L’influence lyonnaise fonctionne différemment de l’influence parisienne. Les créateurs locaux connaissent personnellement les chefs, se croisent en événements, recommandent de manière plus traçable. Une campagne mal cadrée (brief trop directif, sélection au reach, rémunération décalée du marché local) se voit immédiatement dans le petit milieu lyonnais et abîme la marque durablement.

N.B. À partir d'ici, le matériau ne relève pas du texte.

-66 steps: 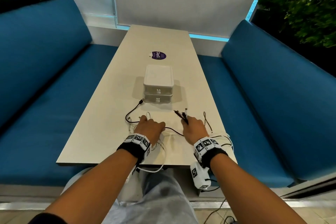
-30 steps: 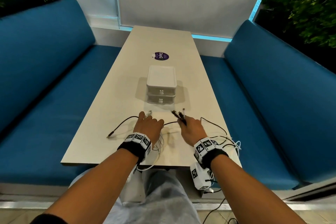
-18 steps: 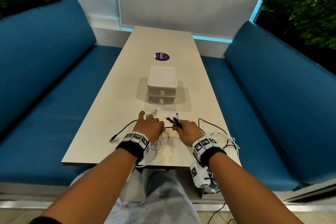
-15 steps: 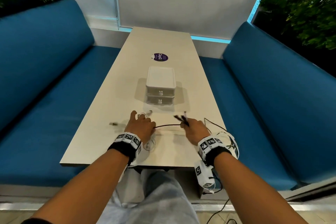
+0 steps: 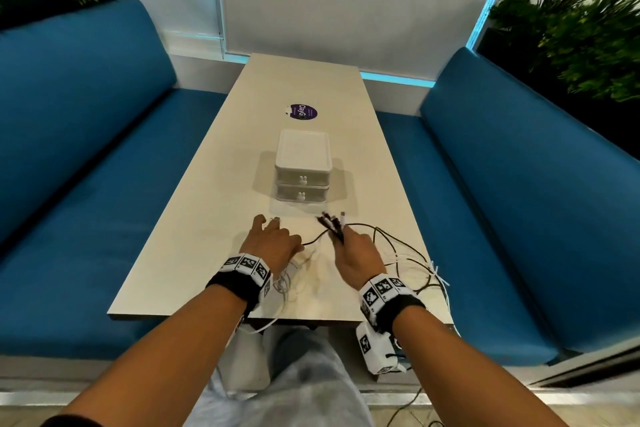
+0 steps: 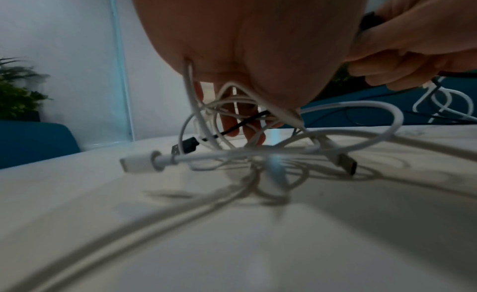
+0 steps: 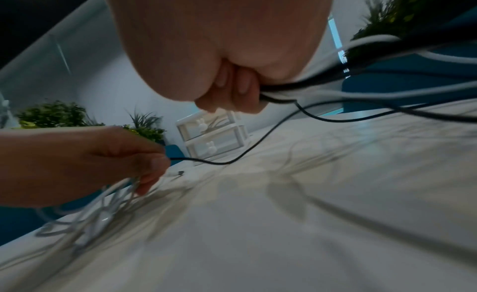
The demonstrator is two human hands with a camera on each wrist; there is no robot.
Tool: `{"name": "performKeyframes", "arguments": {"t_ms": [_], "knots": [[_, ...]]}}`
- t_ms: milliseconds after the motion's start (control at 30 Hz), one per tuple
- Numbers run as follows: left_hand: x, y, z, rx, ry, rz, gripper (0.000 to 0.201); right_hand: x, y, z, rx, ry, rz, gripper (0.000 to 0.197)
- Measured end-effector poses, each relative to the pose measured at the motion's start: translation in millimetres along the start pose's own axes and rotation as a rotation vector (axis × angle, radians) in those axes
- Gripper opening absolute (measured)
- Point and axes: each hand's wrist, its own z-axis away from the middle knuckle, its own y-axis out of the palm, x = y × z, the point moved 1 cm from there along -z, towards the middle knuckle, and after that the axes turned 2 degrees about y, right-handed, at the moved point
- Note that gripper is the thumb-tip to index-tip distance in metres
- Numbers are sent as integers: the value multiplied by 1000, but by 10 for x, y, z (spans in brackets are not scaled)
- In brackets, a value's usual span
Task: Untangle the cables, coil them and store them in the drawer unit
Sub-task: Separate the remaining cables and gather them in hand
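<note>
Gripped in the right hand is a bundle of black and white cable ends; a thin black cable is pinched by the left hand above tangled white cables on the table, near the closed drawer unit.

Only one readable text: "ClayG" in white letters on a round purple sticker, stuck flat on the tabletop near its far edge, just beyond the drawer unit. Turned sideways to the viewer (smaller print beside it too fine to read). Black-and-white square code markers on both wristbands and on the right wrist camera housing, patterns only, no letters or numbers. Nothing legible in either wrist view.
</note>
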Motion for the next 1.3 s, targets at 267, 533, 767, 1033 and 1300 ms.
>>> {"name": "performKeyframes", "arguments": {"t_ms": [267, 533, 767, 1033, 1300], "knots": [[-31, 52, -15, -176, 85, -18, 30, 80, 197, -47, 169, -65, 12, 29], [166, 189, -26, -188, 79, 0, 15, -235, 18, -60, 138, 47, 195, 32], [67, 124, -69, -173, 96, -76, 18, -140, 43, -16, 111, 43, 201, 31], [-84, 7, -101, -245, 135, -92, 22, 83, 142, -97, 99, -50, 162, 28], [77, 57, -116, -235, 151, -1, 23, -173, 15, -51, 123, -102, 424, 32]]}}
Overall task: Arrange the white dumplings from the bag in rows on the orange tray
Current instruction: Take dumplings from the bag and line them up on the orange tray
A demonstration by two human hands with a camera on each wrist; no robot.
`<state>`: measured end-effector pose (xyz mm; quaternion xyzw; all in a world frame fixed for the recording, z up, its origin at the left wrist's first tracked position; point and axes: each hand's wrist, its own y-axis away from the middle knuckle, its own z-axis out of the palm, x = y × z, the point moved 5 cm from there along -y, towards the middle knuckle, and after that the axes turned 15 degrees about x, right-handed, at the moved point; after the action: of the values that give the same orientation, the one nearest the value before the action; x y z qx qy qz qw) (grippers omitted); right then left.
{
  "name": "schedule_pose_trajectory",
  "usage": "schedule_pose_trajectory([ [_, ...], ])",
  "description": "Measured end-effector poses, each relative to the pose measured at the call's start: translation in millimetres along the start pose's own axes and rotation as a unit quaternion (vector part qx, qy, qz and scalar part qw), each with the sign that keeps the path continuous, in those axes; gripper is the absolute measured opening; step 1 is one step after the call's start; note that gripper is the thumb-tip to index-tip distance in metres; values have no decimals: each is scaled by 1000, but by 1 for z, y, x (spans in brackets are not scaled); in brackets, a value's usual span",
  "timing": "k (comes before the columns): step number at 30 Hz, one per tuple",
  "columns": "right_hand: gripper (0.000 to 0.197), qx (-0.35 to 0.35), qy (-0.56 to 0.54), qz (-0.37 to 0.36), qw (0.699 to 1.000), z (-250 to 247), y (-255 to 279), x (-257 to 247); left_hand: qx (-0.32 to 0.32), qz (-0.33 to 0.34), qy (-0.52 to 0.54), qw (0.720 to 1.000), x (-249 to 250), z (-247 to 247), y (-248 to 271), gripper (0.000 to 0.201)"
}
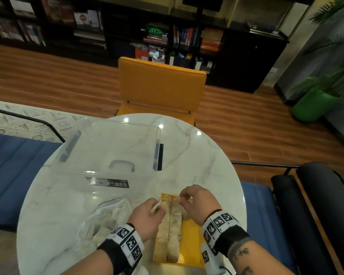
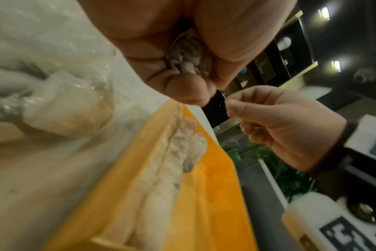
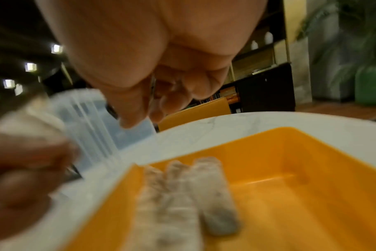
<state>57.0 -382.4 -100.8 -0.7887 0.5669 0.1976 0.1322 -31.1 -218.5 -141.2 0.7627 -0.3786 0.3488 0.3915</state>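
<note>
The orange tray (image 1: 190, 237) lies on the table's near side with two long rows of white dumplings (image 1: 170, 229) along its left half. A single dumpling (image 1: 185, 214) lies to the right of them. My left hand (image 1: 147, 214) hovers at the tray's left edge and grips one white dumpling (image 2: 186, 56) between thumb and fingers. My right hand (image 1: 196, 201) hangs over the tray's far end with its fingers curled and nothing visible in them (image 2: 275, 118). The clear plastic bag (image 1: 107, 219) with more dumplings lies left of the tray.
A large clear storage box (image 1: 111, 149) stands on the round marble table (image 1: 199, 155) beyond the bag. An orange chair (image 1: 160, 86) faces the far edge. Blue seats flank the table, and a black chair (image 1: 314, 195) stands at the right.
</note>
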Motion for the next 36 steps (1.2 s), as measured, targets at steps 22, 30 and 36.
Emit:
schedule_pose_trajectory([
  [22,12,27,-88,-48,995,-83,52,-47,-58,153,71,984,59,-11,42,48],
  [30,16,30,-50,-55,997,-79,60,-37,-46,186,14,981,53,-1,44,27],
  [36,14,-6,19,13,1000,-54,57,1,29,118,-85,989,14,-7,24,10],
])
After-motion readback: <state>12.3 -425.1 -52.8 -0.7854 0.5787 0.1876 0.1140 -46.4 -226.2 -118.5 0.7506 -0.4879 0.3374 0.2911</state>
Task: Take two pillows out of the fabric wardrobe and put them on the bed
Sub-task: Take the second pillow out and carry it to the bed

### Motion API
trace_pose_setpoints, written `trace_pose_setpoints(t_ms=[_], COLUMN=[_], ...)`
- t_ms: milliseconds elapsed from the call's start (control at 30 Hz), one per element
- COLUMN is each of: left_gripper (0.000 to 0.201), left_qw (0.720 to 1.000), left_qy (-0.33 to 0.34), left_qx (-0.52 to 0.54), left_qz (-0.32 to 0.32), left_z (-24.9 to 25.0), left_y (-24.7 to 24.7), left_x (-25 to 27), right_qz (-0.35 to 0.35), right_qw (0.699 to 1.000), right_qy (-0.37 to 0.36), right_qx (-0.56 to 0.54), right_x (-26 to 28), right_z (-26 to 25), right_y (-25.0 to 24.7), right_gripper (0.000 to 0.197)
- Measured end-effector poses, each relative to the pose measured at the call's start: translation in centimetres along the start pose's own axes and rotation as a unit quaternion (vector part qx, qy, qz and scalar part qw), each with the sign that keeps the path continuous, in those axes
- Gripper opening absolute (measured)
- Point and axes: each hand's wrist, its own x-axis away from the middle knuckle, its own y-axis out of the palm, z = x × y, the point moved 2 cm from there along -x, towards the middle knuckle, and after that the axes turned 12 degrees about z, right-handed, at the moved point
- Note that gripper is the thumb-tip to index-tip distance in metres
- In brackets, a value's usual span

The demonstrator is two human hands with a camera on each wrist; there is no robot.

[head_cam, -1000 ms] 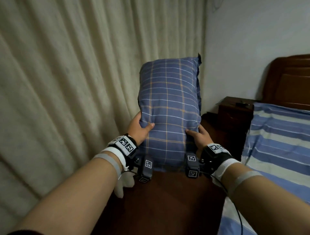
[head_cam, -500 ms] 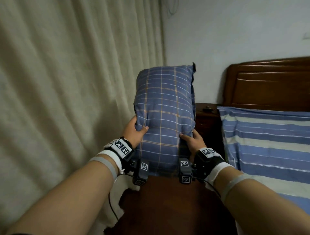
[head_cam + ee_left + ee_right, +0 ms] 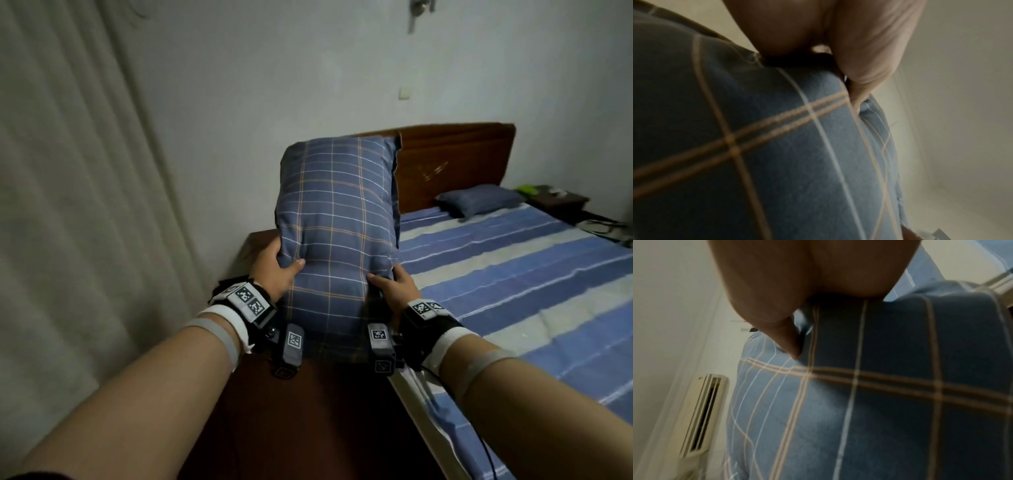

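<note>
A blue plaid pillow (image 3: pixel 337 219) stands on end in the air in front of me, at the bed's left edge. My left hand (image 3: pixel 279 270) grips its left side, thumb on the front. My right hand (image 3: pixel 394 286) grips its right side the same way. Both wrist views are filled by the same plaid pillow (image 3: pixel 777 154) (image 3: pixel 869 394), with the thumb of each hand pressed into it. The bed (image 3: pixel 513 274) has a blue-and-white striped sheet and a brown wooden headboard (image 3: pixel 452 164). A second blue pillow (image 3: pixel 479 202) lies at its head on the far side.
A dark wooden nightstand (image 3: pixel 253 246) stands behind and below the held pillow. Cream curtains (image 3: pixel 78 205) hang along the left. Another nightstand (image 3: pixel 555 198) with small items stands beyond the bed. An air conditioner (image 3: pixel 701 415) shows in the right wrist view.
My view has swung right: the curtains slid left and much more of the bed, its headboard and the second pillow came into sight. Both hands keep the same grip on the pillow.
</note>
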Motion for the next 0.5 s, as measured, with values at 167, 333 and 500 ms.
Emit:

La presse lyonnaise et les créateurs se croisent sur les mêmes adresses : un restaurant cité par trois créateurs installés devient un sujet pour Le Progrès ou Tribune de Lyon dans les semaines suivantes. Cette boucle d’amplification presse-créateur est spécifique à la ville et se joue sur six à douze mois, pas sur un one-shot.
Les pièges récurrents pour les restaurants lyonnais qui activent l’influence sans méthode. Un, imposer aux créateurs un vocabulaire ou un angle qui sonne faux localement (les expressions parisiennes ne fonctionnent pas à Lyon). Deux, sous-rémunérer par méconnaissance du marché local : les tarifs ont grimpé à Lyon ces deux dernières années, un tarif désuet signale la marque comme non-sérieuse. Trois, activer sans stabilité opérationnelle : un créateur qui vient filmer sur un service chaotique crée plus de dégâts qu’une absence de campagne.